How Ten Minutes Can Impact Your Child’s Whole Day
Have you ever found yourself trying to make dinner, fold the laundry, make a phone call (all at the same time), and your child is in a state of melting down because of it? They need you to get them a snack, they need help, they want you to play with them, the list goes on.
As parents, it’s normal to feel like you have to be busy and multitask at all times in hopes that you get everything done on your to-do list. But, do you notice a shift in your kid’s behavior when you are distracted by a million other things? Maybe they have more tantrums, or get frustrated more easily?
If this sounds all too familiar, what if I told you that there was a SMALL thing you could do right now that would make a MASSIVE difference in how the day goes for your child and you?
Anyone can do this small thing.
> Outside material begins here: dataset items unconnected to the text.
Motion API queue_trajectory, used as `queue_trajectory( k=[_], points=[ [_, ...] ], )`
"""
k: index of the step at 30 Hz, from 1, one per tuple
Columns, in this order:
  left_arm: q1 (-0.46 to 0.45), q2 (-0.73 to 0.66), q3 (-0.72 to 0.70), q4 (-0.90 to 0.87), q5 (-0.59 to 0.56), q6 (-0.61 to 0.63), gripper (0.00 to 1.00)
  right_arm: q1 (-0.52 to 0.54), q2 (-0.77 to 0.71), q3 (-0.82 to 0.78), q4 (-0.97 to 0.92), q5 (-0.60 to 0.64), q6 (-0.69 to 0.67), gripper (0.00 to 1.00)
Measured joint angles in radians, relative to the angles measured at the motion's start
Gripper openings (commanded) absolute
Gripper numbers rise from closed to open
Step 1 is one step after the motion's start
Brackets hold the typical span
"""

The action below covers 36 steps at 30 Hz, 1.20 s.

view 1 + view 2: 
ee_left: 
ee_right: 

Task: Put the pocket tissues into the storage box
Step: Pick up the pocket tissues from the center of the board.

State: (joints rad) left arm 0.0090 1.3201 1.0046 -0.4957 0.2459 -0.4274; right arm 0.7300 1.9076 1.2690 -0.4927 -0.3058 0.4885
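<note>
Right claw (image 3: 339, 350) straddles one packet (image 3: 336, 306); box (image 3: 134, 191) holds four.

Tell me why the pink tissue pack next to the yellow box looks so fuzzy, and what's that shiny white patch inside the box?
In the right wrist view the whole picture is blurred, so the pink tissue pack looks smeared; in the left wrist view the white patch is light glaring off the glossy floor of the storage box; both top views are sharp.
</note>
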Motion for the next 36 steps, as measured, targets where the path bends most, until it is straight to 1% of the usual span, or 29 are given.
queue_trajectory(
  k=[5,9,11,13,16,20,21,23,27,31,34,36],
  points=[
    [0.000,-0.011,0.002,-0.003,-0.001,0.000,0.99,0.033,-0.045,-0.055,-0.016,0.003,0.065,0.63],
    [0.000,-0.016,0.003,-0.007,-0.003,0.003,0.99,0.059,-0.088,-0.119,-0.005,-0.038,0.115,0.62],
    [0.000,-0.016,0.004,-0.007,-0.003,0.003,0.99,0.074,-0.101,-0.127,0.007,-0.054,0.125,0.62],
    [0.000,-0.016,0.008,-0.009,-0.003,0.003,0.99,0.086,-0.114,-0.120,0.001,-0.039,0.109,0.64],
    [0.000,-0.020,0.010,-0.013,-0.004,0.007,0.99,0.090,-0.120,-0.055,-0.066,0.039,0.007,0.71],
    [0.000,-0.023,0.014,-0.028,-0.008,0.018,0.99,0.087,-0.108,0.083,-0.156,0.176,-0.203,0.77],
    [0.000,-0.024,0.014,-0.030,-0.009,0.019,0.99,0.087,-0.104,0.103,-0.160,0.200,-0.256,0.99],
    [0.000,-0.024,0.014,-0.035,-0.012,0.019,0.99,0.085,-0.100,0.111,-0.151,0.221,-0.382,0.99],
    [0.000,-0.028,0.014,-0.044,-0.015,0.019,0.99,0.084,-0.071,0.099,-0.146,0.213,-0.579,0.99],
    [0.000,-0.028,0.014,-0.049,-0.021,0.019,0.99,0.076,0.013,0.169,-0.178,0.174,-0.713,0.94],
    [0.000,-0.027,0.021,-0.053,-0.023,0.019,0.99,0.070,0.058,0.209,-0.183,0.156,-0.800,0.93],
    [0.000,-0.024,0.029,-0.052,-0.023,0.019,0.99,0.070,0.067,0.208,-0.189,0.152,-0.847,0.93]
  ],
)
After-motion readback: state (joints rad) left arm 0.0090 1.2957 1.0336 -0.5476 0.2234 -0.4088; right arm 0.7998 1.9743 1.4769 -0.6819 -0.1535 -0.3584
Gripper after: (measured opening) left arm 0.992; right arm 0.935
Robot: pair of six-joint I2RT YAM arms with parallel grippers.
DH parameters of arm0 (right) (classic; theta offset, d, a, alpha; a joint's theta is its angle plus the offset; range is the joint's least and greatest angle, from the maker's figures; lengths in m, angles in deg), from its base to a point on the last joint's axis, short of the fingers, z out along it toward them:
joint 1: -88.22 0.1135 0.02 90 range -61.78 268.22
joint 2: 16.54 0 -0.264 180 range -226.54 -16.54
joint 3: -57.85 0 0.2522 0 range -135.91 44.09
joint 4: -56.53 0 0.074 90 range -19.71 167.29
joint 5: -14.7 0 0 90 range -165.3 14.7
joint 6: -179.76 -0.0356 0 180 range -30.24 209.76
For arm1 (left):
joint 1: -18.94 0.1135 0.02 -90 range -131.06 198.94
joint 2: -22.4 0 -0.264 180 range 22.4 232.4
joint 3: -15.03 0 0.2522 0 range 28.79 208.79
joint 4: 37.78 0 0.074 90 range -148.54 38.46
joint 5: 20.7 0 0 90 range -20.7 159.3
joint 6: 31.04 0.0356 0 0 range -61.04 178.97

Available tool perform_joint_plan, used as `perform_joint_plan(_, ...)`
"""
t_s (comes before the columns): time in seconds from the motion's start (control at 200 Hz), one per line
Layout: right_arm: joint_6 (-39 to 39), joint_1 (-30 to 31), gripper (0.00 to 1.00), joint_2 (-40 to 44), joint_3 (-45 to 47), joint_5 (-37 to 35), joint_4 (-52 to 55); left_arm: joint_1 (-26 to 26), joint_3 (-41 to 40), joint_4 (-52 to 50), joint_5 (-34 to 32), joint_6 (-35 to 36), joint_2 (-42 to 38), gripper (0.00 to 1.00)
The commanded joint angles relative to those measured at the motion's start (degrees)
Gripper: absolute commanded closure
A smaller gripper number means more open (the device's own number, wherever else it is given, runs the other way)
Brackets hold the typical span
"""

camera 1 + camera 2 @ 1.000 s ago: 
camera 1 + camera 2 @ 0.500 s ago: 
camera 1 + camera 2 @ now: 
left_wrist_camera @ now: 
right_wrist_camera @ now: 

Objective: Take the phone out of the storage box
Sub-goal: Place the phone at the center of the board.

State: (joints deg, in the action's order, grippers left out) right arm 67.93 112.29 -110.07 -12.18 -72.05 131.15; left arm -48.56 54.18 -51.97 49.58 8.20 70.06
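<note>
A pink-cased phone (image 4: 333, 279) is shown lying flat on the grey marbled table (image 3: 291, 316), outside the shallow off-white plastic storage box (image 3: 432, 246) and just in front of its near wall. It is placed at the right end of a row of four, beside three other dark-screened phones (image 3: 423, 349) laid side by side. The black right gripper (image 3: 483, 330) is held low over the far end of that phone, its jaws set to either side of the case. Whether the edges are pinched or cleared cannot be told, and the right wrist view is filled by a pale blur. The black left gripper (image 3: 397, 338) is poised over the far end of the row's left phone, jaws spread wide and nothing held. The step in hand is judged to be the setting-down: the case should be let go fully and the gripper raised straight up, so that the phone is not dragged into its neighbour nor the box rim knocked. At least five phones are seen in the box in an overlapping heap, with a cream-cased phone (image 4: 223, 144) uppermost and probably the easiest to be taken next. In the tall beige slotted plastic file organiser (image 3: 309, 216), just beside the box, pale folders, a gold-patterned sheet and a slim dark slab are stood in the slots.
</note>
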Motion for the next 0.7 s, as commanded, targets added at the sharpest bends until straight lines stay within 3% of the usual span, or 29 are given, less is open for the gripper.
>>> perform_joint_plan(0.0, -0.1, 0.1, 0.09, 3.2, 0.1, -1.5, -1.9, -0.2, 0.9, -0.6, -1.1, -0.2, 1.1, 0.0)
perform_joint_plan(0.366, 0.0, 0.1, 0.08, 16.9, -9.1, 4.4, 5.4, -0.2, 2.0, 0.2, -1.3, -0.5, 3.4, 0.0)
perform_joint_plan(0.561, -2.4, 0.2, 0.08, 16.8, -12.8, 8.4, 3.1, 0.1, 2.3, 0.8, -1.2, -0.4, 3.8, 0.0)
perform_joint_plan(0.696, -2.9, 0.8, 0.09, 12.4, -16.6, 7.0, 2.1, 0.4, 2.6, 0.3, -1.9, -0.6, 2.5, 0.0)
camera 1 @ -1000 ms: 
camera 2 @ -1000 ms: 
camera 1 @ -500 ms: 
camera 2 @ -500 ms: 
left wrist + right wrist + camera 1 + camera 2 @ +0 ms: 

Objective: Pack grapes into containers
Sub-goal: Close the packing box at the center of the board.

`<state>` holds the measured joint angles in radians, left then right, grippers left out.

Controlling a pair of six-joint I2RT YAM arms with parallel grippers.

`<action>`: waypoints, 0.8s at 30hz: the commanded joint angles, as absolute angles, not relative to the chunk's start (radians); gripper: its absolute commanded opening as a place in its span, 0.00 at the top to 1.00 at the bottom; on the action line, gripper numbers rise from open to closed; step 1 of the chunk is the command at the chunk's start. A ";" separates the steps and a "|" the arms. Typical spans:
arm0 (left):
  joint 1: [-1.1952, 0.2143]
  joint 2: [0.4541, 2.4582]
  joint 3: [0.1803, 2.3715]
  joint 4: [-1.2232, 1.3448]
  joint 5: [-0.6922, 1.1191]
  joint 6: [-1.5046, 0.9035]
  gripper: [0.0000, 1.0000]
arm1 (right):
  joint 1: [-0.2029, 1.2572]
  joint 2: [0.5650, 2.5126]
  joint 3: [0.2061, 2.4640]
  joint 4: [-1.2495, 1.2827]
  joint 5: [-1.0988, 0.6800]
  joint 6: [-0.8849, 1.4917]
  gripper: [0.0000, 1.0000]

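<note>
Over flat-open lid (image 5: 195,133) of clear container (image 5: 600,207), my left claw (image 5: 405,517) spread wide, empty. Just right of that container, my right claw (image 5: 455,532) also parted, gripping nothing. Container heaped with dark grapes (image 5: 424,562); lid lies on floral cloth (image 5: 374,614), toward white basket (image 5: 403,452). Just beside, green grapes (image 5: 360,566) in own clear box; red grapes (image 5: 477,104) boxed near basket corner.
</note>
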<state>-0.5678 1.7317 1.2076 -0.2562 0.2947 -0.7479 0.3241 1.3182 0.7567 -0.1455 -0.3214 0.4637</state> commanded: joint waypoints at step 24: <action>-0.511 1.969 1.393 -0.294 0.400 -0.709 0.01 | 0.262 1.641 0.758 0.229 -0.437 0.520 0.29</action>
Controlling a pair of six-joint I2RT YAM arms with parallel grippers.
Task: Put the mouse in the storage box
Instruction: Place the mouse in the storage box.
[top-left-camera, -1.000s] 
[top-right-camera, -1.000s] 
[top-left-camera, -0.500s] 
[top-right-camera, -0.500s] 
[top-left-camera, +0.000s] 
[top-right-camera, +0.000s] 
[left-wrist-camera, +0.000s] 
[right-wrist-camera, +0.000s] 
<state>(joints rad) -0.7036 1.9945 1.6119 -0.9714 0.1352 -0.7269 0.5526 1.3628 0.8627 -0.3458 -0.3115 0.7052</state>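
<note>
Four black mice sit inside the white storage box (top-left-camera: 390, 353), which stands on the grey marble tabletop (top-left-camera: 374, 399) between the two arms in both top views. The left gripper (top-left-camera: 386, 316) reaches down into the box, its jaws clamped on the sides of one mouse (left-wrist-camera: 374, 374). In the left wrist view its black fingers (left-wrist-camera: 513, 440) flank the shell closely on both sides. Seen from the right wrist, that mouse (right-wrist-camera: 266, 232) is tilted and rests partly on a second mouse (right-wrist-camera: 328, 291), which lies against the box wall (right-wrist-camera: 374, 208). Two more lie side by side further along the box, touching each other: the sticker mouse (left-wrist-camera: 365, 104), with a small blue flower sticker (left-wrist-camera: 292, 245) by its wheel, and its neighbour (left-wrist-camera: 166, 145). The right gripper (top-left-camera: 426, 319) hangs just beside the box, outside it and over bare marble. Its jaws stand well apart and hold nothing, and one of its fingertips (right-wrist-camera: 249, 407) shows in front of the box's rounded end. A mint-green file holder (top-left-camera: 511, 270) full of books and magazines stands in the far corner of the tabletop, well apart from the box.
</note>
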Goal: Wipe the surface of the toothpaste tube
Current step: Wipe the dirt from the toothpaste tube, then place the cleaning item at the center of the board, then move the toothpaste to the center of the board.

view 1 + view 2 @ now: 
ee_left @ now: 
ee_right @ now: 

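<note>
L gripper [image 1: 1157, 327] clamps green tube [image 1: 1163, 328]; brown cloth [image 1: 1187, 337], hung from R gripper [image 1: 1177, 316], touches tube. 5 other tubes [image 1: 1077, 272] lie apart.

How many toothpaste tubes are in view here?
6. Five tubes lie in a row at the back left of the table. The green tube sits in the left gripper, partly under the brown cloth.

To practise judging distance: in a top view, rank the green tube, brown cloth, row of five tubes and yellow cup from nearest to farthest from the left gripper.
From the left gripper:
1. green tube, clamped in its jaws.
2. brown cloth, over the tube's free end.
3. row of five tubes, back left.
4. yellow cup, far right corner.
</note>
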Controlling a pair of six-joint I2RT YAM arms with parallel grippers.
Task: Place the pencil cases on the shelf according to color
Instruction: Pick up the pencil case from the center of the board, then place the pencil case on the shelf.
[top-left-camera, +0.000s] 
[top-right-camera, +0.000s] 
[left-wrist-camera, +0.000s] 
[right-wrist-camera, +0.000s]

No crafting required, no supplies needed. All you need is you, your child, and 10 minutes.
How to Spend 10 Minutes of Connection With Your Child
The first step to spending 10 minutes with your child, is to actually set aside 10 minutes. Schedule these 10 minutes a day into your calendar. It may feel like you don’t have the time, but I promise this small investment is SO worth it. These few minutes will continue to pay you back all day long.
During these 10 minutes, put your phone away. Turn off ALL of the notifications on your computer and tablet.
STOP multitasking. Set a timer for 10 minutes and sit down with your child.
Acknowledge how distracted you’ve been. Acknowledge that you are scheduling time just for them, nothing else.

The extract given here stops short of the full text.